How we cite our quotes: (Part.Chapter.Paragraph) or (Part.Paragraph)
Quote #1
Briony knew that if she had traveled two hundred miles to a strange house, bright questions and jokey asides, and being told in a hundred different ways that she was free to choose, would have oppressed her. It was not generally realized that what children mostly wanted was to be left alone. (1.1.13)
Briony is talking about her cousins, who have just arrived. They probably do want to be left alone to some degree, but at the same time they've also just left home because their parents are divorcing. So in that sense they probably wish that they hadn't been left so alone.
Quote #2
She had returned from Cambridge with a vague notion that her family was owed an uninterrupted stretch of her company. But her father remained in town, and her mother, when she wasn't nurturing her migraines, seemed distant, even unfriendly. (1.2.6)
Cecilia is being a teenager. She doesn't know what to do with herself, she can't get along with her parents, she's sneaking cigarettes every chance she gets. It would all be sort of funny if her family didn't ruin her life a couple hundred pages down the road…
Quote #3
He paused to gather his courage. "It's a divorce!"

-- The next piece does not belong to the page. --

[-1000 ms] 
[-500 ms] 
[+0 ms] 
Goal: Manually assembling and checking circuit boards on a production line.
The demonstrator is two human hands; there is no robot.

Pierrot and Lola froze. The word had never been used in front of the children, and never uttered by them. The soft consonants suggested an unthinkable obscenity, the sibilant ending whispered the family's shame. Jackson himself looked distraught as the word left him, but no wishing could bring it back now, and for all he could tell, saying it out loud was as great a crime as the act itself, whatever that was. (1.5.8)
Divorce would have been much less common in the 1930s, when this book is set. It's seen as an embarrassment, and as a result nobody has apparently explained it to the kids—not even (we learn a few sentences later) to fifteen-year-old Lola.